- Cover art
- Developer: TOSE
- Publisher: Nintendo of America
- Programmer: Sadahiro Yoshifuji
- Composer: Studio 401
- Platform: Super NES
- Release: NA: August 1992;
- Genre: American football sports game
- Modes: Single-player Multiplayer

= Super Play Action Football =

1992 video game

Super Play Action Football is an American football video game developed by Nintendo for the Super NES. It is the follow-up to NES Play Action Football.

==Gameplay==

In-game newspaper headlines show game results.

The goal of the game is to obtain the ball and reach the other end of the field to score a touchdown, while avoiding opponent players who can pile onto the character possessing the ball.

If the opponent players do manage to pile onto the character holding the ball, the play stops and the team goes back to the previous line.
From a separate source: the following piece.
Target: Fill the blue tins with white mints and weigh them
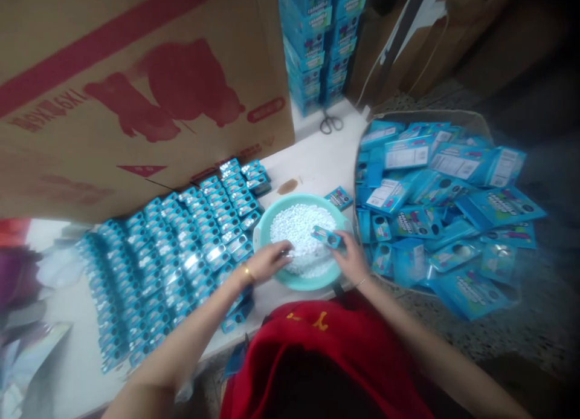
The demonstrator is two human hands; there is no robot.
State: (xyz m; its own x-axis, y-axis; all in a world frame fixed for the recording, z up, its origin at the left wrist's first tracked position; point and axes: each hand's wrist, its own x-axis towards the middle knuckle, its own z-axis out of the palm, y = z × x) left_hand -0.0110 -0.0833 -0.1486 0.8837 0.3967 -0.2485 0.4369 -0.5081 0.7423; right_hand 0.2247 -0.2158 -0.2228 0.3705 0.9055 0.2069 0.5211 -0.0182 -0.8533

A quirk in the gameplay allows the defensive player to get an easy sack if they dive with the nose tackle at the precise moment the ball is snapped.

Players can choose to play with NFL, college, or high school teams and play a full season with that category.

==Reception==
Before Super Play Action Football was released, writing for Popular Mechanics, James K. Willcox wrote that the game "should attract sports fans". The game received negative reviews from Total!! UK Magazine (with a 53% overall rating) and the Video Game Critic (with an F rating).